Literaturland


Nikifóros Vrettàkos

Diese Kinder unseres Planeten

1996

«Ich verlebte einige Zeit in einer kleinen, achtbaren Welt», schreibt der griechische Dichter Nikifóros Vrettàkos in der Widmung zum nachstehenden Gedicht. «Und ich meine das internationale Kinderdorf Pestalozzi in der Schweiz.» Vrettàkos verbrachte 1967–1970 jeweils mehrere Monate im griechischen Kinderhaus «Kypseli».

Diese Kinder, die mich heute
wie ein Schutzwall umringen,
zur Sonne blicken und an mich hängen,
als sei ich eine Leiter – diese Kinder
sind nur die Wellenschläge
jener Flut, die von allen Seiten
erdröhnt und die zitternde Welt überströmt.

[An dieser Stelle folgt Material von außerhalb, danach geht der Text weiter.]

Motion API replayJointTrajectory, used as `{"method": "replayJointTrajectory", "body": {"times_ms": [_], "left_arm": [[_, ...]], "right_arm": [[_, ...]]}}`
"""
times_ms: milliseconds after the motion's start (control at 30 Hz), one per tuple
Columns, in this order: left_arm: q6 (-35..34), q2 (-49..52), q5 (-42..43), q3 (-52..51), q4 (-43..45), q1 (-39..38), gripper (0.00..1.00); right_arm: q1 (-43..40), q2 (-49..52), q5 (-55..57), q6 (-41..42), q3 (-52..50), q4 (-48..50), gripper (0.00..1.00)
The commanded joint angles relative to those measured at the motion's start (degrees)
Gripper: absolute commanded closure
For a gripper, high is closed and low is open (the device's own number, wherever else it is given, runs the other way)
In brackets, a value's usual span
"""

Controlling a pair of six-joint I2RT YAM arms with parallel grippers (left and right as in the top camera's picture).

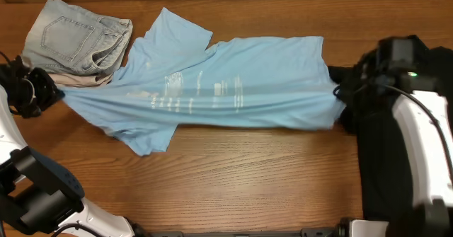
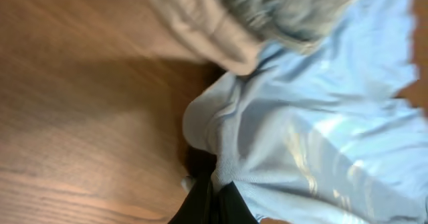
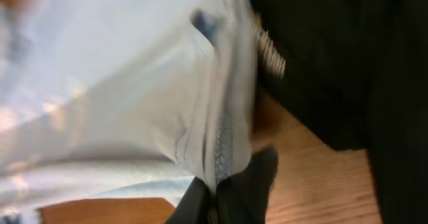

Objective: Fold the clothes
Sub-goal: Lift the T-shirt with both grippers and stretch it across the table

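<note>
1. The left gripper (image 1: 32, 92) sits at the far left edge of the table (image 1: 248, 180). In the left wrist view its dark fingers (image 2: 200, 204) are clenched together on a bunched corner of the sky-blue T-shirt (image 2: 321, 137).
2. Just beyond this gripper lies a folded pair of pale denim shorts (image 1: 74, 42). They rest on top of a beige garment (image 1: 71, 80), whose edge shows beneath them. In the left wrist view the denim (image 2: 294, 10) and the beige cloth (image 2: 200, 23) lie close above the gripped blue corner.
3. The sky-blue T-shirt (image 1: 233, 88) lies on the table between the two grippers, pulled into a long ridge from one to the other. One sleeve points away from the arms and the other toward them, both nearer the left gripper. White lettering (image 1: 191, 92) shows midway between the grippers.
4. The right gripper (image 1: 343, 95) is at the shirt's right end. In the right wrist view its fingers (image 3: 200, 200) pinch the stitched hem of the blue fabric (image 3: 120, 97), closed tight on it.
5. A black garment (image 1: 379, 166) lies under and beside the right gripper, also seen in the right wrist view (image 3: 321, 50).
6. Counted: one blue shirt, one pair of shorts, one beige garment, one black garment, two grippers.
</note>
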Motion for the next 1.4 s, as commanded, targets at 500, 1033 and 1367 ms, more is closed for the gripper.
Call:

Diese Kinder schliessen in ihrer Tiefe
das Mass der Angst, den goldenen Zaun
des Guten ein und die Botschaft der Sonne –
klarer Trompetenschall des «Ende Feuer»,
und Christi Testament, die Arche der Vögel,
der Tiere, der menschlichen Rasse
– gemeinsam mit den Kindern jener, die
heute mit Andacht die Wasserstoffbombe
bereiten, wie ihre unwissenden Ahnen
das Brot.

Diese Kinder
reichen die Hand mir, bieten ihr Haupt
meinem Streicheln, die Stirn meinem Kuss,
sie singen, wie die Vögel im Apfelbaum,
in meine Gedanken, während ich
mit gesenktem Gesicht bedenke, dass
das einzige, das ihnen nicht gebührt, der Krieg ist,
dass die einzige rettende Sonne jetzt
in den Herzen wohnt, dass der Geist uns verrät –
der Geist ist das Licht nur, das uns
der Nacht überführt.

Jeden Abend umhüllt
uns alle der Schatten, der auf die Erde fällt,
und wir unterscheiden uns nicht, denn gleich ihnen
bin auch ich der Schlag einer Welle von heute,
und ich klammere mich an die Herzen und flehe
wissend, dass es andere Rettung nicht gibt.
Ich bitte um ihre Hilfe und um die Hilfe
alles Lebendigen, damit wir rasch eine
Schranke aus Händen flechten, eine göttliche Wand,
ein «Halt!», bevor die Wolken entflammen,
bevor die Trommeln aus der Haut der Nacht
erdröhnen, bevor die Fahnen aus allen Richtungen
erscheinen, hangend wie Zungen wilder Tiere
am Horizont.

Denn diese Kinder,
zu deren Rettung die finsteren Mächte
Napalmbomben erfinden und zünden,
sind eine geheime göttliche Botschaft,
ein himmlischer Glaube, ohne Ende im Raum
und der Zeit – ein Weltall. Sie sind die vollendete
Schönheit, und sie sind die schöne Vollendung
des Weltbaus. In ihnen ist der Keim
des Lichtes bewahrt, die Strahlung
der ersten Photonen, die plötzlich im Chaos
aufblinkten – der vollständige Plan
der Schöpfung.

Am Abend, bevor ich
mit meiner Trauer mich an den Schreibtisch
setze, wo die Feder über die
Blätter zieht und meine Seele ihren
Regen über die Wüste ergiesst, genau
wenn die Glocke die achte Stunde schlägt,
kommen die Kinder der Reihe nach,
mir «gute Nacht» zu wünschen.
Sie legen die Arme wie kostbare
Bänder um meinen Hals, und ich drücke sie
an die Brust, sie zu verstecken.
Ich falte die Hände, als helfe ich Gott.
Als sei ich ein Schutzdach,
der Erde Not zu decken.


Publiziert in: «Ich wäre überall und nirgends». Appenzeller Anthologie. Literarische Texte seit 1900. Herausgegeben von der Ausserrhodischen Kulturstiftung. Schwellbrunn: Appenzeller Verlag, 2016. S. 88–90.

Erstpublikation: Nikifóros Vrettàkos: Die Kinder unseres Planeten. In: Argyris Sfountouris / Arthur Bill: Das Kinderdorf Pestalozzi in Trogen und sein griechischer Dichter. Bern: Haupt, 1996. S. 25–28.